「「私はこの時代に生きたのです」と呼応できる歓びがある」AWAKE ピラルクさんの映画レビュー(感想・評価)
「私はこの時代に生きたのです」と呼応できる歓びがある
私は8ビットパソコンの時代に、松原仁著の将棋アルゴリズム本を図書館で借りて読んで、将棋は完全情報ゼロサムゲームだとか、そんなことに触れはしたけど、電王戦の頃はすでに関心を失っていて知らなかった。なので、展開を固唾をのんで見守ることができた。もっとこの世界に詳しい人なら、電王戦の一部始終や裏話までご存知だろうから逆に楽しめないと思う。私は条件のよい観賞者だ。
本作はマニアックな世界を描いているが、世界がマニアックなだけで内容は決してマニアックではない。マニアックな視点でみると逆にハテナな箇所も目立つ。例えばコンピュータ思考中に画面右にいつも流れるコード。知らない人はコンピュータの思考の軌跡だととるかもしれないが、ソースがあんな速度で流れてるのは飾りでしかない。あの演出は本物にもあったのかなと気になる。まぁそんな些細なことはいいとしても、勝負の分かれ目となった2八角については、ちょっと疑問が残る。

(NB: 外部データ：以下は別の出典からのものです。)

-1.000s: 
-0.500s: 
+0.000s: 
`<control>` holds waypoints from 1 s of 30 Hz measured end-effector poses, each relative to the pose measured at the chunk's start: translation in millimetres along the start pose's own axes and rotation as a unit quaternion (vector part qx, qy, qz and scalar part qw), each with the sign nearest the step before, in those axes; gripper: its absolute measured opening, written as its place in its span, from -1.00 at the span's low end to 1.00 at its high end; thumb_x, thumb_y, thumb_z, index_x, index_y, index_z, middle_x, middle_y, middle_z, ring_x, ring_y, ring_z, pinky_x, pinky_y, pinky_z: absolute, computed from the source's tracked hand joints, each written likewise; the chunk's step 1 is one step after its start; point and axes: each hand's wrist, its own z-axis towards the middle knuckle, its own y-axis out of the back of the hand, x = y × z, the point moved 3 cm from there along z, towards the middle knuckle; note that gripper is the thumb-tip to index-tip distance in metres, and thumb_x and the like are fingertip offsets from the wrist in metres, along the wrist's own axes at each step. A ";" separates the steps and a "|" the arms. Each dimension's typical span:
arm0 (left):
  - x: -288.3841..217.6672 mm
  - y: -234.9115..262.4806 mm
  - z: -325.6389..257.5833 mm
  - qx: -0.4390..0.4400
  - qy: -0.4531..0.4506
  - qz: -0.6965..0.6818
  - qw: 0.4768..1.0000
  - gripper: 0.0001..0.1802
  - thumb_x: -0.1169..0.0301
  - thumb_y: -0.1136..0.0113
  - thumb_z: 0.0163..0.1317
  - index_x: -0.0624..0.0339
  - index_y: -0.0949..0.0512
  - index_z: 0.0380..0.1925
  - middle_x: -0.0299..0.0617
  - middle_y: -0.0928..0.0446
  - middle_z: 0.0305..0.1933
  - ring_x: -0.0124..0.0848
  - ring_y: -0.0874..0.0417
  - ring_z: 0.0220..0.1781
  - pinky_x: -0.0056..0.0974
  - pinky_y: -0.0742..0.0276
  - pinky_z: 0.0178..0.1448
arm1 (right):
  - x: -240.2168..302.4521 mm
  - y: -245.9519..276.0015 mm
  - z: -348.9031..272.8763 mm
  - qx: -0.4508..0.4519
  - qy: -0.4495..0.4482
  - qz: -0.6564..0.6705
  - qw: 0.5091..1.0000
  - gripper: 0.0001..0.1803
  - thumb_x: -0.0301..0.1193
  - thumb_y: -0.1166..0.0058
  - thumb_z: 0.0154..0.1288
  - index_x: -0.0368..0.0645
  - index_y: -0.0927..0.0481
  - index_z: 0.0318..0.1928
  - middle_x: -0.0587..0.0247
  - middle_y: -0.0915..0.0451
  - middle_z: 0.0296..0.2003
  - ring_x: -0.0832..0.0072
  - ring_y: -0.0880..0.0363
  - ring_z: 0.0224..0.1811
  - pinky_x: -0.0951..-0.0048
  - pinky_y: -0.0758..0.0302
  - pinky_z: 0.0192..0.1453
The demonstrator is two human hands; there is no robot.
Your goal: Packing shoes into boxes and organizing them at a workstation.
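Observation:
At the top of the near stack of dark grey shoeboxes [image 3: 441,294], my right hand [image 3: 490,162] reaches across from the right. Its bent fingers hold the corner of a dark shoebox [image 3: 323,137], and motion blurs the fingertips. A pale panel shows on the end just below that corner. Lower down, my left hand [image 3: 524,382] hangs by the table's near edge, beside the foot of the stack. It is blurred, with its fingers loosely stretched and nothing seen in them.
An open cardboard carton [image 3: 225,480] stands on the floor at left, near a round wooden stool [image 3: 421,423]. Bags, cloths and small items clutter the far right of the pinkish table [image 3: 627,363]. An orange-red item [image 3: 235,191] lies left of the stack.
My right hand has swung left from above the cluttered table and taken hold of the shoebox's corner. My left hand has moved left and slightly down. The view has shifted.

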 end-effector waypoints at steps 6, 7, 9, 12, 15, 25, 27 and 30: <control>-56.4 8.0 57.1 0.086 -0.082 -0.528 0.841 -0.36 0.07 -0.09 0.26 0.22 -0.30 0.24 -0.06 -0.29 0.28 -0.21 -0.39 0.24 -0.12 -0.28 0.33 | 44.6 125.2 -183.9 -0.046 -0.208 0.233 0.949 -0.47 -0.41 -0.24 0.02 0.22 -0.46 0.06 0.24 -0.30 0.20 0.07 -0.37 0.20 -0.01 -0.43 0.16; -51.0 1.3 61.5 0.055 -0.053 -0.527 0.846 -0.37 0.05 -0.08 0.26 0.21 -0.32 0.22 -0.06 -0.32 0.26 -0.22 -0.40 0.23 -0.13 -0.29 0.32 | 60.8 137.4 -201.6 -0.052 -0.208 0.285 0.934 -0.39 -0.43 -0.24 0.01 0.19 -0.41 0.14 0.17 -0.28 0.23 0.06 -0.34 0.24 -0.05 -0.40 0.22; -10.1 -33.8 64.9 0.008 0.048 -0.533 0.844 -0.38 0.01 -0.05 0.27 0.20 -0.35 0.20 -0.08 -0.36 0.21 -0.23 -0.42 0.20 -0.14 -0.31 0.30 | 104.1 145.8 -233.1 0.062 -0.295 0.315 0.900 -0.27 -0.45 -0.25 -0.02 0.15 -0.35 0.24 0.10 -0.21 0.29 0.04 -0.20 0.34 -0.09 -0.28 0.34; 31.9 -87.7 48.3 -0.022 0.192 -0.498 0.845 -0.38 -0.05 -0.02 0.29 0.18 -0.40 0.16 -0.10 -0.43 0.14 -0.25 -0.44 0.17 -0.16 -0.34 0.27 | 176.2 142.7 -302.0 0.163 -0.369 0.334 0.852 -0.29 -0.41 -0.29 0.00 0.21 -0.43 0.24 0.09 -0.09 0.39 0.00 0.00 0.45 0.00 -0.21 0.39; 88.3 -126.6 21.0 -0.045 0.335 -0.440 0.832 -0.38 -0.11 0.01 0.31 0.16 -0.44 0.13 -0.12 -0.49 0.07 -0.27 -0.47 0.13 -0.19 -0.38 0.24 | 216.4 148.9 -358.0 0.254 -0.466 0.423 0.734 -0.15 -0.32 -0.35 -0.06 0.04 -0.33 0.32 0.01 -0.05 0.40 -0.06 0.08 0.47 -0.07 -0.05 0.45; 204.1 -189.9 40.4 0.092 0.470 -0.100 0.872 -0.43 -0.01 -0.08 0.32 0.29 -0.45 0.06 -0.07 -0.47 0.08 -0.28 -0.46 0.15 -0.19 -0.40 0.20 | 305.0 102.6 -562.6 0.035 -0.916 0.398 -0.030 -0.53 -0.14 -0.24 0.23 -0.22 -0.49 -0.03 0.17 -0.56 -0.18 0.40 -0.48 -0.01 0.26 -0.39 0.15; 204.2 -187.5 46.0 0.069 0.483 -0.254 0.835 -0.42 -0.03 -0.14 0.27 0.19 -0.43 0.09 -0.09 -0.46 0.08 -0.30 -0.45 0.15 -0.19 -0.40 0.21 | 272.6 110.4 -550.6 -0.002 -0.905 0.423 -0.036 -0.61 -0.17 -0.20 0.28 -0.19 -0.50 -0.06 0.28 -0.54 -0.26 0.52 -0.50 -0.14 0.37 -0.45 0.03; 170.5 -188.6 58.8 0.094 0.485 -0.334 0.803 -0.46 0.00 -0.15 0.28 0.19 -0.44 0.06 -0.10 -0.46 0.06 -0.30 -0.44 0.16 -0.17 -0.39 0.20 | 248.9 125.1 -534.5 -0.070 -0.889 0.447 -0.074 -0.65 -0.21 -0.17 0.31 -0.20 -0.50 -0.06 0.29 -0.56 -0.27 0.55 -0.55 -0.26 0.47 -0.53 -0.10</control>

平均したら強い手を指すけど、ときどき致命的なポカもする、というのがAI将棋のクセだったはず。2八角のその一局面に限らず、ポカ局面は山ほど埋まっていたのは想像に難くない。そしてプログラミングとは精度向上とデバッグが作業の九割以上を占めるもの。映画は2八角を唯一の弱点だったように描いていたが、ポカ局面は無数にあったはずでそれが総合力。プロ棋士側も通常のプロ棋士同士の対局と同様、相手の得意戦法をかわして有利な展開にもちこむのが将棋に限らず勝負事の常。映画は史実とは別にフィクションとしてこしらえつつも、2八角をめぐっては不安定な着地しかできていない。カタストロフィーのない所に、無理にカタストロフィーを持っていった消化不良が大きい。
この作品に、とくべつ情感ゆさぶられることもなければ、とくべつ沈思黙考を誘われるわけでもない。しかし観終えての満足感はある。こういう作品がつくられて鑑賞できたこと。マニアックな分野ながらも、ひとつの世界と時代、その流れを描いてくれていたから「私はこの時代に生きたのです」と呼応しつづけることができた。観賞中そういう静かな歓びがずっとあった。